Ali, sözlerini bitirince Esra’nın yüzüne baktı. Onun ne diyeceğini ve tepkisini merak ediyordu. Esra, Ali’nin söylediklerini zihninde tarttı ve bazı eksiklikler hissetti. “Nedense bu hikaye bana tutarlı gelmedi,” dedi, Ali’nin gözlerinin içine bakarak.
Ali, Esra’yı ilk defa böyle gördüğünü düşündü. Yakalandığını sandı. Hikayenin eksik tarafının, Ali’nin Nilay’a karşı hisleri olduğunu ve Nilayın onu terk edip gittiğini açıklayacaktı.
Esra’nın duruşu, sesi, ciddiyeti ve zekası bir an için Ali’nin her şeyi itiraf etmesine neden olacaktı. Esra, "Yanlış anlamayın ama o kadın hiç de dilencilere benzemiyor," dediğinde Ali’nin başından aşağıya kaynar sular dökülmüş gibi irkildi. "Nasıl yani?" diye sordu Ali, şaşkınlıkla.
Esra devam etti: "Dilencilerin yürüyüşü ile onun yürüyüşü arasında fark var. Onun gülüşü ile dilencilerin gülüşü arasında fark var. Bakışları hiç de dilenci bakışlarına benzemiyor." Ali, Esra’nın bu sözlerinden sonra Nilay’ı gözünde canlandırdı ve etrafta gördüğü dilenci profilleriyle karşılaştırdı. "Bunu fark etmemiştim. Haklısın, bu işte bir tuhaflık var," dedi düşünceli bir şekilde. Nilay’ın elli yüzü düzgündü üstelik. Ali tekrar Nilay’ın sırlarla dolu hayatını düşünmeye başladı.
Esra, Ali’nin dikkatini çekmişti. Her ne kadar Ali anlatmak istemese de, Esra onun Nilay’a karşı hisleri olduğunu biliyordu. Bu yüzden, Nilay’ın gerçek yüzünü ortaya çıkarıp Ali’yi ondan uzaklaştırmayı kafasına koymuştu. Sonrasında ise Ali’nin yaralarını saracağını düşünerek planını kurdu.
Eve yaklaşmışlardı. Esra, hazırlık yapmaya başladı; bir yandan kardeşini uyandırıyor, bir yandan da çantasını kontrol ediyordu. Ali Hoca’nın dalgın olduğunu fark etti. “Artık 18 yaşındayım ve bana çocuk muamelesi yapmanızı istemiyorum. Lütfen benimle konuşun, dertlerinizi paylaşın. Hem kendiniz hem de benim için,” dedi kararlı bir ses tonuyla.
Esra, Derya ile birlikte arabadan inip evin yolunu tuttu. Babaları, kapıda kızlarını karşıladı. O sırada Esra, aniden dönüp Ali Hoca’ya gözlerini delecekmiş gibi bir bakış attı. Ali Hoca, o anda Esra’ya karşı ne kadar zayıf olduğunu fark etti. Şimdi Esra yanında olsa, başını onun omzuna dayayıp ağlayabilirdi.

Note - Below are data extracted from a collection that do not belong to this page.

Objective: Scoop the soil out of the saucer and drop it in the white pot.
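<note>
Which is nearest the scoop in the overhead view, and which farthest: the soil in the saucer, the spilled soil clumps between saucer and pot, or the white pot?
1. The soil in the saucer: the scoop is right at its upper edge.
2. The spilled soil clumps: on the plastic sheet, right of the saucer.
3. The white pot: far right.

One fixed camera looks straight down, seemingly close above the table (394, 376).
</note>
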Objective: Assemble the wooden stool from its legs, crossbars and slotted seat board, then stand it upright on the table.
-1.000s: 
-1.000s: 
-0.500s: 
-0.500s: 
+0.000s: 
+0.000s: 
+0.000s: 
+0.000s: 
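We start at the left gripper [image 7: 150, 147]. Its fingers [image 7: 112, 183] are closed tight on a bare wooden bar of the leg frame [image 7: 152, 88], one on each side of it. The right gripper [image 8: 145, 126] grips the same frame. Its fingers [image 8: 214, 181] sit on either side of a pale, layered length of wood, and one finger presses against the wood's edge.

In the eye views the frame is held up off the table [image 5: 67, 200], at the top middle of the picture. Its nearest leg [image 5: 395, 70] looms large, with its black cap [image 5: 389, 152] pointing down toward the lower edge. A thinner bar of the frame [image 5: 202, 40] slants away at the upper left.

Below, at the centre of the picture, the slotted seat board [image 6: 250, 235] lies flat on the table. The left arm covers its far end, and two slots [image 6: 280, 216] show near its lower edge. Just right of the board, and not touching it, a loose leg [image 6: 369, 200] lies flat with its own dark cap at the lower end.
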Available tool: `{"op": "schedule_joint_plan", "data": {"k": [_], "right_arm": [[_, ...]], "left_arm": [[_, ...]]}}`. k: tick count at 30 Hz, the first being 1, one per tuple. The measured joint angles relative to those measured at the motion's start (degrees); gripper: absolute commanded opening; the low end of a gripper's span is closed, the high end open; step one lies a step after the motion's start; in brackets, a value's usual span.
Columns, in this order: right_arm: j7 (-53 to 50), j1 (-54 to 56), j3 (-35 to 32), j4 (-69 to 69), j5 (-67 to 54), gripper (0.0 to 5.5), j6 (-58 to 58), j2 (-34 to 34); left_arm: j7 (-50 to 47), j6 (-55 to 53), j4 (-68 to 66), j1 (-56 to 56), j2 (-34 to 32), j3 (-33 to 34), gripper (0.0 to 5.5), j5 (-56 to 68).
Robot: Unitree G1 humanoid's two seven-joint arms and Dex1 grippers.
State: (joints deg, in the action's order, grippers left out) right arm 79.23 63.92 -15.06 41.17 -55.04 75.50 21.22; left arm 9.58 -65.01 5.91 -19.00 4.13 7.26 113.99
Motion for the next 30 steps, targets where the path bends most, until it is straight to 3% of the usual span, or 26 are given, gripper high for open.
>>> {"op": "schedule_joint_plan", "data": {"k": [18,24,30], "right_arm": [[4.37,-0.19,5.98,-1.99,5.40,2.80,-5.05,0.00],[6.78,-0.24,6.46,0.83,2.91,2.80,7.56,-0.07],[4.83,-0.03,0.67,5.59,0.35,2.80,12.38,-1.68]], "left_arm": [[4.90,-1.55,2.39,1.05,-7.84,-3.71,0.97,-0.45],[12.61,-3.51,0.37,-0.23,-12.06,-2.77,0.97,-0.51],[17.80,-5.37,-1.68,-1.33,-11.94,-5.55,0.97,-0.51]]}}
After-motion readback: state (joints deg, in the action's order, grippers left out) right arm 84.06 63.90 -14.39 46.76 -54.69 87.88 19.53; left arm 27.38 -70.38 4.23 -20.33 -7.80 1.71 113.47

Esra’daki samimiyet ve sıcakkanlılık, Ali’yi derinden etkiledi. Kendi kendine, “Kim bu kız?” diye düşündü.
Ali yol boyunca karışık duygular içindeydi. Nilay’ın onu terk etmesinin bir sebebi olmalıydı, ama ne olduğunu bilmiyordu. Nilay’ı bir dilenci olarak tanıtmasının ardında da bir neden vardı, ancak bunu da bilmiyordu. Nilay’ın Ali’ye yakınlaşmasını ve onunla tatile gitmesini bir şekilde anlayabilirdi. Ama Ali, Nilay ile ilgili bildiklerinin karanlık yönlerini aydınlatmak istiyordu.
“Nilay’a olan hislerim, acaba onun gizeminden mi kaynaklanıyor? Onun karanlık ve sırlarla dolu hayatı mı ilgimi çekiyor?” diye düşündü. Her soru, başka bir soruyu doğuruyordu. Nilay’ı her düşündüğünde, Ali boğulacakmış gibi hissediyordu. Esra haklıydı; bu kadın gerçekten tuhaf biri ve ona yalan söylemişti. Bir ara, sanki Esra yanındaymış gibi onunla konuşmaya başladı. Esra’nın son bakışı, Ali’nin kalbine işlenmişti.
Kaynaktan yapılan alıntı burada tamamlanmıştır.